GDP significantly impacted by defense spending cuts.
The U.S economy eked out minor growth in the fourth quarter of 2012, a marked improvement from previous reports of a contraction but still far behind what economists were expecting.
Real gross domestic product increased at an annual rate of 0.1 percent in the last quarter of 2012, up from the January estimate that showed a 0.1 percent decline, according to the Commerce Department report released Thursday.
Economists had been expecting GDP to grow by 0.5 percent.
GDP calculations take into account all private and public consumption, government spending, private investment and the net value of exports to measure the overall health of the economy.
While the latest estimates “may not sound like much of a revision, much less much of an improvement, there were some notable changes to the underlying details,” wrote Richard Moody, chief economist at Alabama-based Regions Financial Corp. in a research note.
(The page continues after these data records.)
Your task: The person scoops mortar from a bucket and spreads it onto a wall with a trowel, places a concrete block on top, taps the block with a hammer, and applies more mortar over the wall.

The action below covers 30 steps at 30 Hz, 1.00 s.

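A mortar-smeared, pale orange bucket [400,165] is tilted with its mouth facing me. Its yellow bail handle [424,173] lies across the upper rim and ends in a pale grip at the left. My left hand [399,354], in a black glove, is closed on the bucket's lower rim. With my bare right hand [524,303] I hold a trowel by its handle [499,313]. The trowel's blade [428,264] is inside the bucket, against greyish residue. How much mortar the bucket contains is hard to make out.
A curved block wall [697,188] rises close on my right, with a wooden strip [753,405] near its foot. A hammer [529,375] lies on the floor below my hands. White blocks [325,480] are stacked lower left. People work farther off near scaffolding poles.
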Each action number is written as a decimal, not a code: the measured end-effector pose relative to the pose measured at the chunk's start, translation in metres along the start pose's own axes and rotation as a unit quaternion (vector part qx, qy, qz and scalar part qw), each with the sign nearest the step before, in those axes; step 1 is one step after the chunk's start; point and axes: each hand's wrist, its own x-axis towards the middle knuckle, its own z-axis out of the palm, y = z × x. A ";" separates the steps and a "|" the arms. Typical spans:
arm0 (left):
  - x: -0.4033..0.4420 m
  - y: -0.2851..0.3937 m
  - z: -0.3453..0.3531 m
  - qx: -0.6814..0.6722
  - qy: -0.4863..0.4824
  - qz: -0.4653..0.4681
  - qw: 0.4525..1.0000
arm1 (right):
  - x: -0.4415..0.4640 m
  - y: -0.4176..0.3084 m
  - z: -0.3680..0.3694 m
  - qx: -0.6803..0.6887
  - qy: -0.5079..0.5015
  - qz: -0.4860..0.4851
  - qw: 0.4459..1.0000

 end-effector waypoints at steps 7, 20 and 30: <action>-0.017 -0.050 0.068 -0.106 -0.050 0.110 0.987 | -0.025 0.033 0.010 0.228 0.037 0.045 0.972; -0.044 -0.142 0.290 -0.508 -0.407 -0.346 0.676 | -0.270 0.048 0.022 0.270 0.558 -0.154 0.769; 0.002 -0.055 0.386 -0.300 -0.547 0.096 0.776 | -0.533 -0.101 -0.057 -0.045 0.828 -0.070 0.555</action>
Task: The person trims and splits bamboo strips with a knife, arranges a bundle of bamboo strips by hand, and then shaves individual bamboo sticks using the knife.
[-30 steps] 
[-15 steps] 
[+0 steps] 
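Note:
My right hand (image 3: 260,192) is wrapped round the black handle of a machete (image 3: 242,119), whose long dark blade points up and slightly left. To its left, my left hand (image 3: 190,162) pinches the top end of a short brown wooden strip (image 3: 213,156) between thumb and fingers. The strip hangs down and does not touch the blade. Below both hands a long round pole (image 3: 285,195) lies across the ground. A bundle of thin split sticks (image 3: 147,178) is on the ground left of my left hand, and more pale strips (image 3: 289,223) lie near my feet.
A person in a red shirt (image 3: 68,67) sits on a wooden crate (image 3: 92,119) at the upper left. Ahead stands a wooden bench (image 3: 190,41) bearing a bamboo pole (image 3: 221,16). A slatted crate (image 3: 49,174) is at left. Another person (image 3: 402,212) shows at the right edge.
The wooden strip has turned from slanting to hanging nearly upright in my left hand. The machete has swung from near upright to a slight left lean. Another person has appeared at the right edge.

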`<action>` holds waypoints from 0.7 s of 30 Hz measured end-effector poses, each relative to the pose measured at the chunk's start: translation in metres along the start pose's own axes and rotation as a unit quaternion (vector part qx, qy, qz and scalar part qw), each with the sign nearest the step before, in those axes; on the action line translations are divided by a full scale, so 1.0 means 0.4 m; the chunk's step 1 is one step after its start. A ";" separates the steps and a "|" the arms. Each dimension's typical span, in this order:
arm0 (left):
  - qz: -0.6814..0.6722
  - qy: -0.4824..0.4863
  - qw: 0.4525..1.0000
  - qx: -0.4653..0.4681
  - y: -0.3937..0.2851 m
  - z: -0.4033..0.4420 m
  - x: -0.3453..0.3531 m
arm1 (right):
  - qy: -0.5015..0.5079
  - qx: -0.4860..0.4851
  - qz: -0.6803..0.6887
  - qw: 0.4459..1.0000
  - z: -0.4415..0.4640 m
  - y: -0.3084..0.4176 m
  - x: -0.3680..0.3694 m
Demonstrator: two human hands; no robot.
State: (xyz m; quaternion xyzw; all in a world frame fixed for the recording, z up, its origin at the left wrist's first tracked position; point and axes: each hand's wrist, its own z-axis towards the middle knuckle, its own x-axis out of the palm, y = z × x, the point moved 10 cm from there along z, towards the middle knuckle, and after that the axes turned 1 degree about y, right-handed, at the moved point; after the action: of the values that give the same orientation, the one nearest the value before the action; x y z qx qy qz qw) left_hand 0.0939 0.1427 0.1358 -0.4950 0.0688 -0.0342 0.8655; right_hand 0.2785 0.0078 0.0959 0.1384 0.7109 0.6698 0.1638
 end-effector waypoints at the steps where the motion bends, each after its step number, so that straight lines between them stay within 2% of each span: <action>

In particular, a weather-related drop in farm-inventories and government spending are “now shown to have been bigger drags than previously reported,” Moody said.
The most substantial reduction in federal investment came from a 22 percent plunge in defense spending, a drop that surprised some analysts.
The tightening of Pentagon spending reflects the winding down of wars in Iraq and Afghanistan, as well as increased budgetary pressures in the federal government.
There were some positive omens for the future, however, as the private sector showed signs of strengthening.
Residential investment grew by 17.4 percent, up 2.1 percent on initial estimates of 15.3 percent, and more than 5 percent higher than the same quarter last year.
In the business sector, fixed investment grew by 11.2 percent, higher than the first estimate of 9.7 percent in January.
The looming sequestration and its impact on federal spending is nevertheless aversely affecting economists’ outlook for sustained GDP growth in 2013.
“Federal government spending is now expected to contract more rapidly than we initially expected, in response to sequestration,” said Diane Swonk, chief economist at Mesirow Financial Holdings Inc. on the company’s Economic Minds blog. “That will hit healthcare and defense spending by the government the hardest.”
Moody predicts that real first-quarter growth in 2013 will come in better than 2 percent. “Not great but, considering the numerous fiscal policy hurdles Congress has laid in its path, the economy is more than holding its own,” Moody said.
For 2012 as a whole, real GDP grew by 2.2 percent, up from 1.8 percent in 2011.
Thursday’s report was the second of three estimates issued by the government. The final report on fourth quarter growth is scheduled for March 28.